Copy out exactly the lines from the start of the data to the line containing "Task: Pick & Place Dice". Include both.
===== INPUT DATA
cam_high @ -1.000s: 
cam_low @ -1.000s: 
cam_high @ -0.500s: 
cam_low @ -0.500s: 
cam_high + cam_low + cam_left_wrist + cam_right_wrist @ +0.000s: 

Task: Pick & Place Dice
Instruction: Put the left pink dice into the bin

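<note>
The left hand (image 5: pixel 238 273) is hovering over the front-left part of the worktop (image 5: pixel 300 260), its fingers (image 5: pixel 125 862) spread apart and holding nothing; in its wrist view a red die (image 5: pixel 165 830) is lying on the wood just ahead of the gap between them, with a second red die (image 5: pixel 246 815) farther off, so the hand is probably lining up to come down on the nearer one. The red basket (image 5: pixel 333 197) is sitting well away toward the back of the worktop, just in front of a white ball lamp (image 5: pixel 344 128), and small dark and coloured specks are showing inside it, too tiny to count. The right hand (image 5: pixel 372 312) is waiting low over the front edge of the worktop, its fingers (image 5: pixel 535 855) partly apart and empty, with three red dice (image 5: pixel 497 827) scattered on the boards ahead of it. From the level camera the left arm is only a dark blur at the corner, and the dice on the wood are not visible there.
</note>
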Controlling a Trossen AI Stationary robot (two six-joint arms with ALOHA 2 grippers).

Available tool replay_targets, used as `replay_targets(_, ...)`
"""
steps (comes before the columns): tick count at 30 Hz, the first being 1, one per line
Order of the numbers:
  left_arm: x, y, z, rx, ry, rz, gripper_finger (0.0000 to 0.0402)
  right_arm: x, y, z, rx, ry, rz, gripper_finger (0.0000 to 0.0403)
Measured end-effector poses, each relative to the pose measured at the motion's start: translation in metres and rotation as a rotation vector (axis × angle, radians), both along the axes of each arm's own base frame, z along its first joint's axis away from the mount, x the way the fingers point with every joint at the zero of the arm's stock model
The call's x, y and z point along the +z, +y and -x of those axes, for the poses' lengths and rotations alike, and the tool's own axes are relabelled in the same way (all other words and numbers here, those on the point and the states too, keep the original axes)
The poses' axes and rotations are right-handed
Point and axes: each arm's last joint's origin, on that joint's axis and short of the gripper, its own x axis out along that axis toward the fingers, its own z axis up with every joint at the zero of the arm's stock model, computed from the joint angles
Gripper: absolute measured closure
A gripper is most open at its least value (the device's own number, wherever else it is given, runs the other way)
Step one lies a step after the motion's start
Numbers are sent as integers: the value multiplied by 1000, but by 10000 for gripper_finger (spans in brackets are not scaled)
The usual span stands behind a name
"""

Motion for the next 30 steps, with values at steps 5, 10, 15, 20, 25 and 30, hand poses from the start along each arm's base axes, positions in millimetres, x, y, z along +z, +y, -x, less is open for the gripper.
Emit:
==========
REPLY ▸
cam_high @ -1.000s: 
cam_low @ -1.000s: 
cam_high @ -0.500s: 
cam_low @ -0.500s: 
cam_high + cam_low + cam_left_wrist + cam_right_wrist @ +0.000s: 

Task: Pick & Place Dice

What the exercise required has been answered in full.